U.S. companies learned to reduce costs further by shipping cut footwear patterns to plants in Third World countries, where they were either partially or completely assembled. The firms did this because it was cheaper for the footwear to be only partially assembled abroad, since U.S. companies pay a lower duty (typically 5 percent) on unfinished goods being re-exported to the United States. The final, less labor-intensive manufacturing details such as bottoming, finishing, and packing are then completed at home.

Research and Technology

Like other industries, the production and sale of U.S. women's footwear was changed greatly by computer technology. Companies invested large sums of money to integrate the latest electronic equipment into all facets of their operations. In the research and development segment, the use of computer-aided design (CAD) is common, and many firms integrated it with computer-aided manufacturing (CAM) processes. The combination allowed shoes to be produced in the United States more quickly and accurately, which dramatically lowered production costs but eliminated jobs. The women's footwear industry also brought robotics technology into the manufacturing process, utilizing robots to move shoes from one production module to the next. Computers are also used extensively in the industry's management sector, usually tracking production figures and coordinating them with distribution results and sales totals.

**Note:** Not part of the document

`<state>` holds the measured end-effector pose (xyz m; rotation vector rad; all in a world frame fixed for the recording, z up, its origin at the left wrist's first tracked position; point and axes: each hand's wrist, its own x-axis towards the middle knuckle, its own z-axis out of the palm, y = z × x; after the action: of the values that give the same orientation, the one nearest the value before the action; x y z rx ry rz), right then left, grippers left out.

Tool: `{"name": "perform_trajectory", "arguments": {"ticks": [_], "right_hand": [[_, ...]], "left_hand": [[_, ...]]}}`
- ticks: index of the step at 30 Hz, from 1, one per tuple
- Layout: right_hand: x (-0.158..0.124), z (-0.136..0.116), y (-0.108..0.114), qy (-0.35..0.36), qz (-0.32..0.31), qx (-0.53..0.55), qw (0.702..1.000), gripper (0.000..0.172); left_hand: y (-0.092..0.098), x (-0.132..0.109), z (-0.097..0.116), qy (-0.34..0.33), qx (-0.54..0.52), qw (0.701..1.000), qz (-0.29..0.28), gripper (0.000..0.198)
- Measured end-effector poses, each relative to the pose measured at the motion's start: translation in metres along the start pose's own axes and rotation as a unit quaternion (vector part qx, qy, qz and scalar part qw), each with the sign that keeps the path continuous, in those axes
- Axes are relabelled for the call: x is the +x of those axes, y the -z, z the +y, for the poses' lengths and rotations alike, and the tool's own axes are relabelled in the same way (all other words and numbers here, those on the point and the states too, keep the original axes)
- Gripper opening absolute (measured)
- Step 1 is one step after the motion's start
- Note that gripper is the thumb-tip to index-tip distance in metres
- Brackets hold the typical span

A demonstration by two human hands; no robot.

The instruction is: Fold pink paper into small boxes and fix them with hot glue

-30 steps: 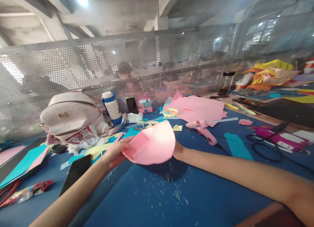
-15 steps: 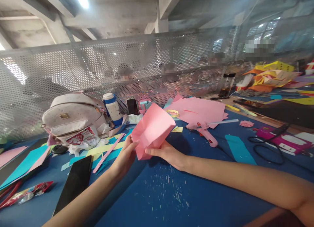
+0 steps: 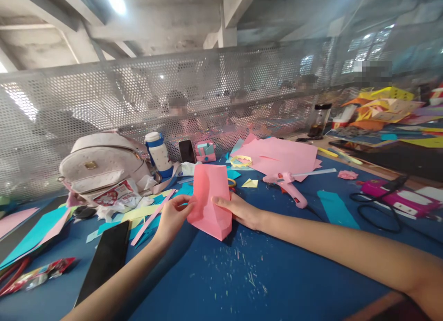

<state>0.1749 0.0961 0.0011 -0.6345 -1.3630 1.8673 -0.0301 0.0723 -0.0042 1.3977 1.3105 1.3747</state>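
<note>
A folded pink paper bag stands between my two hands over the blue table, its flat bottom toward me. My left hand pinches its left edge between thumb and fingers. On the other side, my right hand grips the bag, thumb on the front and fingers hidden behind it. Partly covered behind the bag are the yellow handles of what look like scissors. A pink glue gun lies to the right of my right hand.
Pink sheets are piled at the back. A backpack, a bottle and a black phone are on the left. Right of the glue gun lie a blue strip and a magenta device with a black cable. Paper scraps dot the front.
The pink paper bag has been tipped more upright and lowered slightly, its base now turned toward me. Things behind it, such as the small pink box and the yellow handles, have come into view.
</note>
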Motion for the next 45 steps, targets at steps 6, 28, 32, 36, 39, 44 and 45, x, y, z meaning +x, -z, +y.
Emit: {"name": "perform_trajectory", "arguments": {"ticks": [6, 28, 32, 36, 39, 44, 45], "right_hand": [[0.005, 0.003, 0.005, 0.012, -0.006, -0.008, 1.0, 0.053], [-0.001, 0.001, -0.003, -0.007, -0.024, 0.006, 1.0, 0.054], [-0.001, 0.0, -0.004, -0.012, -0.022, 0.01, 1.0, 0.055], [-0.002, -0.002, -0.005, -0.011, -0.028, 0.016, 0.999, 0.055], [-0.002, -0.002, -0.005, -0.011, -0.023, 0.02, 0.999, 0.055], [-0.001, 0.001, -0.004, -0.017, -0.02, 0.026, 0.999, 0.054], [-0.001, 0.001, -0.003, -0.018, -0.019, 0.027, 0.999, 0.053]], "left_hand": [[0.001, 0.001, -0.002, -0.008, 0.045, 0.999, -0.015, 0.006], [0.005, 0.002, -0.001, -0.039, 0.15, 0.986, -0.053, 0.005], [0.004, 0.001, -0.001, -0.035, 0.146, 0.987, -0.064, 0.004], [0.002, 0.0, -0.002, -0.034, 0.143, 0.986, -0.074, 0.006], [0.002, -0.001, -0.001, -0.039, 0.141, 0.987, -0.071, 0.004], [0.001, -0.002, -0.002, -0.036, 0.123, 0.99, -0.061, 0.01], [0.001, -0.002, -0.003, -0.031, 0.114, 0.991, -0.067, 0.011]]}}
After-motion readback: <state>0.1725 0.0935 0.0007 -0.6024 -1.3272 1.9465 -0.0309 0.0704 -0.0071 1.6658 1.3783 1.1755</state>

During the mid-2000s, designers attempted to combine comfort and style using new technologies, with predictions that customized fit could be soon become more popular and more widely available. Howard Davis, a professor of footwear design at Parsons School of Design, told Footwear News in 2005, "Self-adjusting shoes will be shoes of the future because the consumer will demand real and serious comfort." Davis predicted the eventual introduction of shoes with computer chips to provide an accurate fit and shoes with sensors that respond to heat and cold.